By Roxanne Liu and Dominique Patton
BEIJING (Reuters) – China's manufacturing business shrank in August for the fourth consecutive month as the United States increased trade pressure and domestic demand remained slow, pointing to a further decline in the world's second largest economy.
The Buying Managers & # 39; The index (PMI) dropped to 49.5 in August, China's National Bureau of Statistics said on Saturday, against 49.7 in July, below the 50-point mark that separates growth from contraction on a monthly basis.
A Reuters survey found that analysts expected August PMI to remain unchanged from last month.
The official factory meter showed increasing trade frictions with the US and cooling global demand continued to destroy China exporters.
Export orders fell for the 15th straight month in August, although at a slower pace, with the sub-index up to 47.2 from July 46.9.
Totally new orders – from home and abroad – also continued to fall, indicating that domestic demand remains soft, despite numerous growth measures over the past year.
"Frontloading of exports to the United States ahead of higher tariffs supported trade and general activity growth, but this effect is likely to fade over the next few months," Goldman Sachs analysts said in a note.
Manufacturers in consumer-oriented industries such as the automotive sector have been particularly exposed. Car manufacturers like Geely and Great Wall have lowered sales and profit expectations.
The data showed activity of medium and small companies, although large manufacturers, many government-supported, managed to expand in August.  The factories continued to throw jobs in August amid uncertain business prospects. The sub-index for employment fell to 46.9, compared with 47.1 in July.
August saw dramatic escalations in the bitter year-long Sino-US trade series, with President Donald Trump announcing early this month that he would impose new tariffs on Chinese goods from September 1, and China laid its yuan currencies greatly weakened days later.
After Beijing rebounded with retaliatory tariffs, Trump said that existing fees would also be raised in the coming months. The combined moves now effectively cover all of China's exports to the United States.
Trump said late Friday that trade parties from both sides continue to talk and will meet in September, but tariff increases on Chinese goods are set to take effect Sunday will not be delayed.
The US president had said earlier this week that China wants to reach a "very bad" deal, citing what he described as increasing financial pressure on Beijing and job losses.
But most analysts are highly skeptical of an end to the dispute at any time, and some have recently cut growth forecasts for China in the coming quarters.

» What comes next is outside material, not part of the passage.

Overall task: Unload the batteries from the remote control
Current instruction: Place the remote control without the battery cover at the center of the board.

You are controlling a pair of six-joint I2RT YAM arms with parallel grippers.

The sudden deterioration in trade ties has led to speculation that China needs to take more vigorous measures to keep growth from slipping below 6% this year, the bottom end of its target range of around 6.0-6.5%.
Analysts broadly expect Beijing to cut some of its key lending rates in September for the first time in four years to stabilize growth.

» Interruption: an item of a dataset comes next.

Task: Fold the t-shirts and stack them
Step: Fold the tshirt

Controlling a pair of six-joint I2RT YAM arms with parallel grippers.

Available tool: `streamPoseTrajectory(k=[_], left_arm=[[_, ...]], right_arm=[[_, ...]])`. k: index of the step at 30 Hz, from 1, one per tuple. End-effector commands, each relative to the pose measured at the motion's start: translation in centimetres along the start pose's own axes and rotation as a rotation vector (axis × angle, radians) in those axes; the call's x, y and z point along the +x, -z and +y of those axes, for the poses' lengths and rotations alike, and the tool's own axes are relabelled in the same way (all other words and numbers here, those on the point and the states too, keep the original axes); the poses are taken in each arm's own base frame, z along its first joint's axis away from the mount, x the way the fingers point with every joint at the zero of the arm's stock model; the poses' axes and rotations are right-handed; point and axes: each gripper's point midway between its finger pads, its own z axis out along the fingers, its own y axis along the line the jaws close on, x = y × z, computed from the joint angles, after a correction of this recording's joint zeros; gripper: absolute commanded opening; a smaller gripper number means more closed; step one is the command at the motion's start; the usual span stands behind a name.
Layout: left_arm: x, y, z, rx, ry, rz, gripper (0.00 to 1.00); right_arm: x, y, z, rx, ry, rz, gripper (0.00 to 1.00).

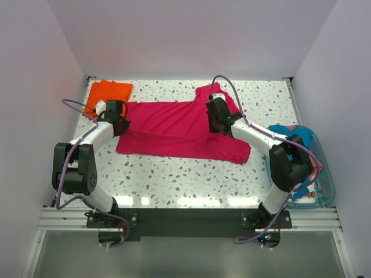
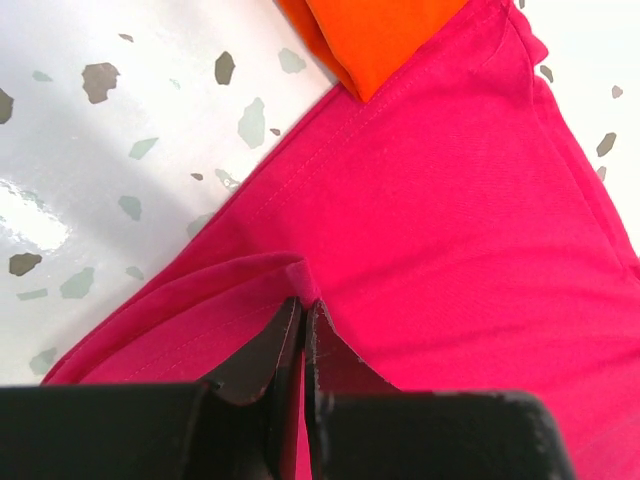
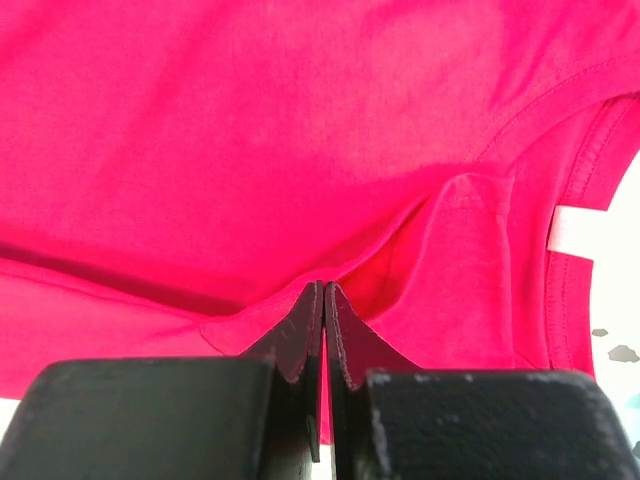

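- nearest me, the table (image 1: 174, 176) shows bare speckled top between the two arm bases. at the near right the tub (image 1: 331, 186) holds the teal shirt (image 1: 283, 130) and a scrap of pink cloth, mostly hidden behind the right arm.
- the red shirt (image 1: 174, 127) lies spread flat across the middle of the table, its length running left to right with the neck end on the right.
- the left claw (image 2: 303, 303) sits at the shirt's left edge, jaws pressed together with a small ridge of red cloth pinched at the tips.
- the right claw (image 3: 324, 290) is further back on the right part, near the neck opening and its white label (image 3: 575, 230). its jaws are also closed on a raised fold.
- the cloth looks thin, light and limp, so i expect it to drape and drag rather than hold a shape. a tip pinch like this may catch only the upper layer, which i'd check before lifting.
- the best holds, to my eye, are the hems and shoulder seams, where the stitching gives some bite. both ends should rise together or the fold line will skew.
- far left, the orange shirt (image 1: 108, 91) lies folded in the corner, its near corner meeting the red shirt's edge. i'd guess the stack goes there.
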Motion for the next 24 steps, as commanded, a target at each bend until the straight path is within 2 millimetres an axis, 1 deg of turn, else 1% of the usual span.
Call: streamPoseTrajectory(k=[1,5,8,9,10,11,12,13,14,15,16,17,18,19,20,21,22,23,24], left_arm=[[-1.4,0.6,0.4,-0.002,0.007,-0.049,0.00],[-1.6,0.2,0.6,-0.007,0.007,-0.048,0.00],[-1.9,-0.1,0.7,-0.009,0.006,-0.051,0.00],[-1.8,-0.3,0.7,-0.011,0.003,-0.048,0.00],[-1.6,-0.6,0.9,-0.017,-0.001,-0.041,0.00],[-1.9,-0.8,0.5,-0.007,-0.001,-0.044,0.00],[-1.8,-0.9,0.5,-0.006,-0.012,-0.039,0.00],[-1.4,-1.4,0.5,-0.007,-0.019,-0.025,0.01],[-1.8,-1.5,-0.2,0.018,-0.021,-0.035,0.03],[-1.9,-1.7,-0.4,0.027,-0.038,-0.034,0.12],[-1.7,-1.9,-0.6,0.041,-0.048,-0.025,0.18],[-1.9,-2.0,-1.0,0.053,-0.051,-0.031,0.25],[-2.1,-2.0,-1.1,0.059,-0.062,-0.037,0.35],[-2.2,-1.8,-1.5,0.075,-0.065,-0.037,0.41],[-2.3,-1.7,-1.5,0.076,-0.068,-0.038,0.45],[-2.4,-1.5,-1.5,0.077,-0.067,-0.041,0.53],[-2.7,-0.8,-1.6,0.087,-0.062,-0.054,0.56],[-3.0,-0.5,-1.6,0.088,-0.060,-0.064,0.59],[-2.9,0.0,-1.1,0.073,-0.059,-0.064,0.65]], right_arm=[[-3.3,1.6,0.0,-0.007,-0.024,-0.127,0.00],[-3.5,1.5,-0.1,-0.005,-0.018,-0.137,0.00],[-3.4,1.1,0.1,-0.006,-0.010,-0.135,0.00],[-3.4,0.8,0.2,-0.005,-0.012,-0.135,0.00],[-2.9,0.2,0.3,-0.001,-0.003,-0.119,0.01],[-2.9,-0.1,0.3,0.002,0.003,-0.113,0.03],[-2.3,-0.7,0.2,0.010,0.008,-0.096,0.07],[-2.1,-1.1,0.3,0.015,0.016,-0.087,0.16],[-2.2,-1.3,0.4,0.019,0.019,-0.085,0.22],[-2.0,-1.4,0.1,0.036,0.028,-0.072,0.29],[-2.0,-1.5,0.0,0.042,0.031,-0.069,0.42],[-2.1,-1.5,-0.1,0.047,0.029,-0.067,0.50],[-2.1,-1.4,-0.6,0.063,0.022,-0.058,0.57],[-2.4,-1.2,-0.9,0.068,-0.003,-0.056,0.65],[-2.1,-0.8,-1.8,0.087,-0.019,-0.034,0.66],[-2.1,-0.4,-2.3,0.095,-0.035,-0.026,0.66],[-1.4,-0.2,-3.0,0.113,-0.064,-0.008,0.66],[-1.6,0.9,-3.7,0.118,-0.086,-0.016,0.66],[-0.9,1.2,-4.8,0.137,-0.105,0.003,0.66]])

However, sources had told Reuters before the latest trade escalations that large reference rate cuts were considered a last resort, as politicians worry about being able to further build up debt and squeeze the bank's profit margins and increase risk in the financial sector.
So far, Beijing has relied on a combination of fiscal stimulus and financial relief to deal with the economic downturn, including hundreds of billions of dollars in infrastructure spending and corporate tax cuts.
However, analysts note the growth in infrastructure investment has remained subdued despite previous pumping efforts, emphasizing the need for additional support.
Growth in China's service sector activity picked up for the first time in five months in August, with the official figures from a separate business survey rising to 53.8 from 53.7 in August.
Beijing has relied on a strong service sector to mitigate some of the economic impact of uncertainties and slow production.
Despite a higher overall figure, activity in the real estate sector decreased, the statistics agency said in a statement.
The service sector has been backed by Chinese consumers' rising wages and strong spending power in recent years. However, the sector softened late last year amid a broader decline.